Tiger Woods and Phil Mickelson will reportedly play in a coronavirus relief golf match next month with Super Bowl-winning quarterbacks Tom Brady and Peyton Manning.
The charity match will be held at an undisclosed location without fans and is being organised by the PGA Tour and AT&T's WarnerMedia, CNBC reported on Wednesday.
Negotiations are still being finalised but the match pitting 15-time major champion Woods and Manning against five-time major winner Mickelson and Brady could be aired on live TV and is unlikely to be featured on pay-per-view, the report said.
"Discussions along these lines have been ongoing for quite some time, but nothing has been approved by the tour," the PGA Tour said in a statement.

A match-up featuring two of the most famous golfers of their era and two of the all-time greatest NFL quarterbacks would be a rare sporting event during the coronavirus pandemic which has brought the sporting world to a halt.
The event will feature a small production crew to film it and each individual will obey the social-distancing recommendations to stay six-feet apart, the report said.
Mickelson was asked recently on Twitter about the chances of a round of golf against Woods being live streamed in the near future, and the American replied: "Working on it".
When another fan tweeted to Mickelson asking him not to "tease", the 49-year-old responded: "I don't tease.
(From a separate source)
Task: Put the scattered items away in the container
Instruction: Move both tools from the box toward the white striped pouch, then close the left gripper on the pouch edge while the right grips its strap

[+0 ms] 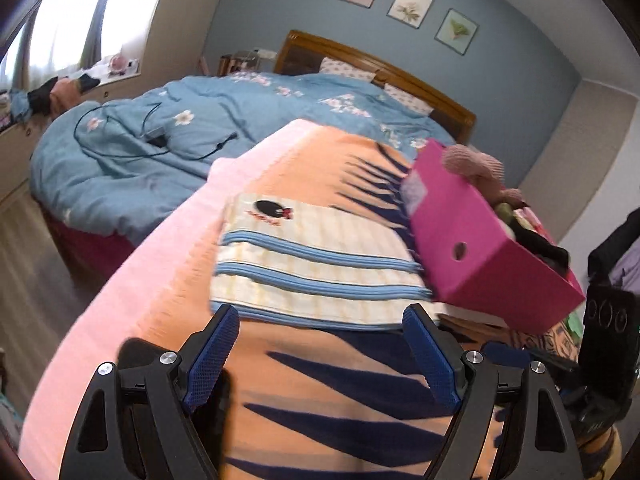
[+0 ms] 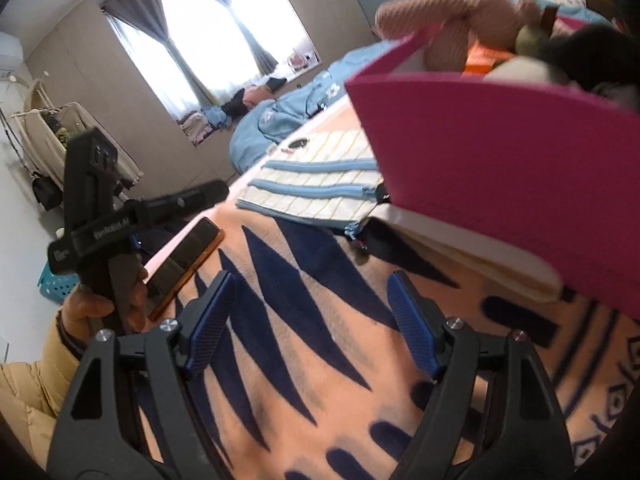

I'm kinda a sure thing".
Woods, 44, last competed in mid-February and then withdrew from a number of tournaments with a back injury before the PGA Tour decided to cancel a slew of events because of the coronavirus.
Mickelson finished third in the Pebble Beach Pro-Am in early February and missed the cut in his next two starts.
Woods and Mickelson played each other in a winner-takes-all $9 million match play exhibition in November, 2018 that was golf's first venture into pay-per-view.
That event was hyped like a Las Vegas prize fight but proved more of a pillow fight with both golfers in jovial mood, playing for a purse that was put up by sponsors and went to a charity of Mickelson's choice.
Brady recently joined the Tampa Bay Buccaneers after 20 years with the New England Patriots during which he won an NFL-record six Super Bowl titles.
Manning, who played for the Indianapolis Colts and Denver Broncos, retired in 2016 as the NFL's all-time leader in passing touchdowns and yards and is the only five-time winner of the league's Most Valuable Player award.